An alarming increase in enforced disappearances of citizens exercising their rights to freedom of expression, association and participating in matters of public interest is reported in Venezuela since December 2023, UN experts* said today.

In their majority, those being forcibly disappeared are members of the main opposition political party, as well as members of the military.

“As the country gears up for the presidential election in July 2024, enforced disappearances could have a chilling effect and hinder the people’s right to vote freely,” the UN Working Group on Enforced or Involuntary Disappearances said.

“These prolonged incommunicado detentions amount to enforced disappearances. They appear to follow a pattern whereby individuals are deprived of their liberty by State authorities, taken to recognised detention facilities and denied fundamental rights and protections such as contact with the outside world and access to legal assistance,” the experts said.

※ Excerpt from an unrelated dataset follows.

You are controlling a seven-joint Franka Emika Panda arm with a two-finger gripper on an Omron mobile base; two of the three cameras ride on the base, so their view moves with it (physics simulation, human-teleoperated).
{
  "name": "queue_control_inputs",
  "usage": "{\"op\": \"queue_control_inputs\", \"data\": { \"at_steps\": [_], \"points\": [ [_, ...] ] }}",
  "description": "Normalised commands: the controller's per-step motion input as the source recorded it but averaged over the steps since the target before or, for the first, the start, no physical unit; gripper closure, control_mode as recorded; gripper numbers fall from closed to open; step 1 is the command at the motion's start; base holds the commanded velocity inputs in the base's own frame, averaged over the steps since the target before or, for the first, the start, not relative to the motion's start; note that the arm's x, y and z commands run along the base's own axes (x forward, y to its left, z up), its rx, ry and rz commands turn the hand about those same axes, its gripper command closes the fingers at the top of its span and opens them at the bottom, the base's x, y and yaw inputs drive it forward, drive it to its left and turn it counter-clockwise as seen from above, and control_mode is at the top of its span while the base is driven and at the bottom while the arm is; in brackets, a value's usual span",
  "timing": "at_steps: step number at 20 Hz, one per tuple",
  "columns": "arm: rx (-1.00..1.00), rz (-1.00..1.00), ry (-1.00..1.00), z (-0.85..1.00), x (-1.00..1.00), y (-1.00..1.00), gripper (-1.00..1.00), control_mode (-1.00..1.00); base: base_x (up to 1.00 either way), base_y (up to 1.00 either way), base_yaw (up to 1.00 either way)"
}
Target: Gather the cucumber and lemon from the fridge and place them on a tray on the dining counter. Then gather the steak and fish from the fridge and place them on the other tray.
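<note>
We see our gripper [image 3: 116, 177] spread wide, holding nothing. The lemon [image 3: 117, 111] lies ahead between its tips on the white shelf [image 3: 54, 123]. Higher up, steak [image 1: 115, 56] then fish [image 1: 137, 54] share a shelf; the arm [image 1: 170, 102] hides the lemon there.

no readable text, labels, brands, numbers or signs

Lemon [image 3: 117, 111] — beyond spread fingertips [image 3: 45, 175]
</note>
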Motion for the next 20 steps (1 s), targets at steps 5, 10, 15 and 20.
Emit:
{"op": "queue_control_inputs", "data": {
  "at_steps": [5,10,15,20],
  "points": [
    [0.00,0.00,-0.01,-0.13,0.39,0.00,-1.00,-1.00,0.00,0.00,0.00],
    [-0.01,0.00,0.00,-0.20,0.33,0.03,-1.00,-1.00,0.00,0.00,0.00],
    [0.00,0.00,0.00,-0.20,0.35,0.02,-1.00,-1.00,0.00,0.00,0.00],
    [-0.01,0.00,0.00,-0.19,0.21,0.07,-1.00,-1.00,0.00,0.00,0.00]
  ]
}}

Depriving an individual of their liberty, followed by the refusal to acknowledge their detention, or concealing their fate or whereabouts, places them outside the protection of the law. This constitutes an enforced disappearance, regardless of the duration of such deprivation of liberty or concealment, the Working Group said.

"It is crucial that accurate information on people deprived of liberty be guaranteed without delay to those with a legitimate interest, such as their relatives and legal representation of their choice,” the experts said.

The crime of enforced disappearance entails the violation of multiple human rights, they said. These include the right to recognition as a person before the law, the right to liberty and security, and the right to be free from torture.

"The fundamental rights of the relatives of the disappeared person are also being violated," they said.

"In these situations, relatives of those forcibly disappeared are often left with the burden to search for their loved ones, in detention centres where they are systematically denied information about their fate or whereabouts and may be exposed to reprisals”, the experts said. “The State has the obligation to search for and unveil the truth on the disappeared. Impunity for these crimes undermines confidence in the rule of law and institutions and perpetuates a climate of fear and insecurity in society."

"We urge the Government of Venezuela to prevent, eradicate, and sanction all acts of enforced disappearances, to provide information on the fate and whereabouts of individuals currently detained incommunicado by the State, and to provide them with all legal guarantees, including the right to communicate with, and be visited by, their relatives, access to legal counsel and the right to be produced before a court of law with jurisdiction to determine the lawfulness of their detention," the experts said.

The Working Group on Enforced or Involuntary Disappearances is in contact with the authorities in this regard and expressed to the Government its availability to provide technical cooperation and assistance, with a view at ensuring that the human rights of individuals deprived of their liberty and their relatives are respected, and that any cases of enforced disappearance are investigated and addressed in line with international human rights law.

*Ms. Aua Baldé (Chairperson), Ms. Gabriella Citroni (Vice-Chairperson), Ms. Angkhana Neelapaijit, Ms. Grażyna Baranowska and Ms. Ana Lorena Delgadillo Pérez are members of the Working Group on Enforced or Involuntary Disappearances.

The Special Rapporteurs are part of the Special Procedures of the Human Rights Council. The Special Procedures, the largest body of independent experts in the United Nations human rights system, is the general name for the Council's independent investigative and monitoring mechanisms that address specific country situations or thematic issues in all parts of the world. Special Procedures experts work on a voluntary basis; they are not UN staff and do not receive a salary for their work. They are independent of any government or organization and serve in their individual capacity.